Il contenzioso è sul punto di esplodere. Il 13 giugno la Polizia Postale di Napoli ha multato quattro operatori per oltre 620 mila euro, con l’accusa di illecito amministrativo. Colpevoli di utilizzare numeri con i prefissi 702 e 709 per scopi diversi dalle normali connessioni a Internet, ossia quelli cui erano stati destinati dall’Autorità per le garanzie nelle Comunicazioni. Sono accuse da tempo lanciate dalle associazioni consumatori, ma che solo ora, per la prima volta, vengono accolte dalle autorità. Il tutto potrebbe costituire un precedente per far dichiarare i dialer fuori legge sempre e comunque. A prescindere dalla trasparenza con cui sono indicati i costi durante l’installazione (2,5 euro al minuto, di solito). O dal livello di invadenza del programma - alcuni dialer cercano infatti di installarsi senza il permesso dell’utente e/o impostano la nuova connessione come predefinita.

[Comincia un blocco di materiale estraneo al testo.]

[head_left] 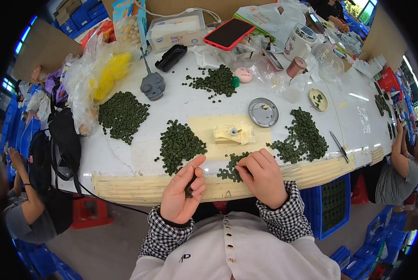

Certo è che il fenomeno dei dialer ha ormai attirato l’attenzione del grande pubblico e delle istituzioni. Il passo decisivo è stato fatto a maggio: Telecom Italia ha annunciato che, da giugno, sarebbe stato possibile disattivare gratis i numeri 709. E che gli utenti, vittime delle truffe, sarebbero stati autorizzati a non pagare gli addebiti relativi. Chi l’avesse già fatto sarebbe stato rimborsato. È necessario però presentare denuncia alla Polizia Postale e inviarne copia a Telecom, tramite raccomandata, come spiega Intesa Consumatori. In quegli stessi giorni di maggio, Google fissava leggi più restrittive per accettare la pubblicità di siti con dialer. Segno che la pressione sul fenomeno cresceva anche a livello internazionale.
Ancora oltre vorrebbe andare il Senatore Mauro Fabris, con un disegno di legge antidialer, secondo cui «l’attivazione delle utenze relative ai servizi di connessione ad Internet con tariffazione specifica può avvenire soltanto su espressa richiesta scritta dell’utente». Il 709, il 702 ecc. non sarebbero attivati di default, quindi. Il che apre però una nuova questione, non marginale. A rischio è il business di chi usa in modo legittimo i numeri 70x, per fornire servizi free Internet o flat rate dial up. I numeri 70x sono nati appunto per dare una possibilità di mercato a molti piccoli operatori. Il servizio di raccolta verso numerazioni dedicate a Internet, infatti, richiede meno risorse per Telecom, rispetto a quello per i servizi voce. Cresce di conseguenza il margine di profitto per gli operatori rivenditori e il business diventa sostenibile. Un’opportunità che potrebbe indebolirsi, se l’uso dei 70x diventasse più difficoltosa per l’utente o per l’operatore legittimo. Già la cattiva fama e il clima di sospetto che si sono formati sui 70x sono sfavorevoli per questo mercato. Gli utenti alle prime armi (ossia la maggior parte di quelli dial-up) potrebbero infatti essere indotti a fare di tutta un erba un fascio e a evitare contratti Internet basati su numeri 70x. Si spera in un intervento del Garante, che salvaguardi i servizi legittimi degli operatori.
La guerra contro i dialer, inoltre, può fare vittime anche su un altro fronte dell’e-business. Le aziende che usano dialer sono state, per molti siti, sponsor importanti in questo periodo di magra per la pubblicità on line. Tanto che anche grandi e noti portali (quali TgCom o il Nuovo) non hanno potuto o voluto rinunciare a utilizzare banner collegati a siti dotati di dialer.
Per concludere, il rischio dialer non fa bene alla salute dell’e-business italiano, visto che mina la fiducia degli utenti nel medium. La questione affonda le radici in vari settori nel mercato Internet del nostro paese: non riguarda solo gli utenti e le aziende che usano i dialer, ma anche operatori e portali di vario tipo.